Monday, Apr. 06, 1942

The New Pictures

The Gold Rush (Chaplin; United Artists) is a revival of Charlie Chaplin's most successful comedy (gross: $7,112,000). Printed from the original 1925 negative, it has been modernized by its producer-director-author-star only to the extent of substituting his own narration for the old subtitles, editing out 1,000 feet of film and adding a musical background score. The result is a sight for sore eyes, for old-style Chaplin fans and novitiates alike.

Although it was another generation's children who promised to be good all week if they could see a Chaplin comedy, the bantam tramp with his flapping shoes, battered derby hat, jaunty bamboo cane, absurd black mustache, shabby, defiant clothes, is not dated. The craftsmanship of his effortless performance--the innocent waddle, the peculiar childlike kick, the desperate elegance, the poignant gallantry--is still high comedy.
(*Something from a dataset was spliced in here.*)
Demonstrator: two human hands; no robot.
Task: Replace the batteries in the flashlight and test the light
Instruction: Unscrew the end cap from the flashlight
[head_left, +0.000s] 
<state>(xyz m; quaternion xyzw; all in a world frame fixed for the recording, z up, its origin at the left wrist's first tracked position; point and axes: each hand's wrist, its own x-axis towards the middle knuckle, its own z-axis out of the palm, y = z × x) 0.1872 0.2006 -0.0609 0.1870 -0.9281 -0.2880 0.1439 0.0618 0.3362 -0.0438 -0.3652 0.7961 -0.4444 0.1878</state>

The hero of The Gold Rush is billed as The Lone Prospector, a tenderfoot out for Alaskan gold. In his running narrative, Chaplin calls him "the Little Fellow." With eloquent timing he jaunts along the rim of a ledge high in Chilkoot Pass, unknowingly trailed by a big black bear, and the picture is away.

That the Little Fellow eventually becomes a multimillionaire wearing two fur coats, one over the other, is unimportant. What matters are the delicious beads of humor strung on the thread of his unique personality. Chaplin cinemaddicts will recognize with tears of joy two famed scenes: trapped by a blizzard in a lonely mountain cabin with a friendly prospector named Big Jim (Mack Swain), Charlie hopefully removes a shoe and places it in the stewpot. Tenderly basting the foul boot with its own juices, he nurses it along to Big Jim's bursting point. "Not quite done yet," soothes the Little Fellow. "Give it two more minutes." He serves it up with a shoestring for potatoes, munches it contentedly.

Other great scene: the dance of the rolls. Unable to speak his happiness at having Georgia (Georgia Hale), the dance-hall girl he hopelessly adores, take dinner with him, the Little Fellow impales two rolls on forks and transforms them into the lyric legs of a ballet dancer, footing it with furious featness.

The dubbed-in narrative is as simple as its author's pantomime (e.g., "With cheerful optimism our little Columbus descended into the vast uncharted waste--then stopped, stepped, slipped and slid"). It kids the stylized exaggerations of Big Jim, a notable heavy, by referring to him as "the noble type. . . . Oh, how he loved to suffer"; it anticipates Georgia's atrocious, kittenish, dated antics by introducing her to the audience with the single expletive: "Georgia!"

Chaplin spent $125,000 refurbishing The Gold Rush, which had cost $2,000,000 to make. While editing out whole sequences and shortening others, he added film which had been cut from the original version, lengthening, in particular, the shoe-stewing sequence and another in which Big Jim, dizzy with hunger, sees the Little Fellow as an enormous chicken.

Despite the fact that silent films of The Gold Rush era were photographed for projection at 60 feet a minute, the picture unrolls with hardly a jerk at today's 90-feet-a-minute speed. The photography is remarkably good for its age, and the stronger light of modern projection machines considerably improves it.

For the last ten years movie distributors have begged Chaplin to reissue some of his great comedies. Chaplin, now 52, and as fiscally astute as ever, is ready to pretty-up The Circus for reissue if The Gold Rush box office warrants it.

To The Shores of Tripoli (20th Century-Fox) is Hollywood's first long look at the real pros of the U.S. armed forces: the Marines. So long as it keeps a Technicolored eye on their activities at the San Diego Marine Corps Base, it is a rousing picture.

Tripoli's story is the old one about the ex-Marine (Minor Watson) who dumps his playboy son (John Payne) on his old sergeant pal (Randolph Scott) to be made a man of. It ambles through a romance with an almost unbearably beautiful nurse (Maureen O'Hara), a fight, a near court-martial, a rescue at sea. They make a Marine out of the young scamp, all right, but it hardly seems worthwhile, cinematically.

Very much worthwhile, however, are the views of Leathernecks in training. The Marines have class, and it shows at every click of the camera shutter--in the way they handle their grunting green tanks, the symphonic grace of their close-order drill, the impressive torso power of their mass setting-up exercises. But it shows best in one chance shot of a nameless Marine, at liberty, decked out in blue & scarlet, sauntering along with the easy, uncoiled assurance of a fighting man who knows no one can lick him.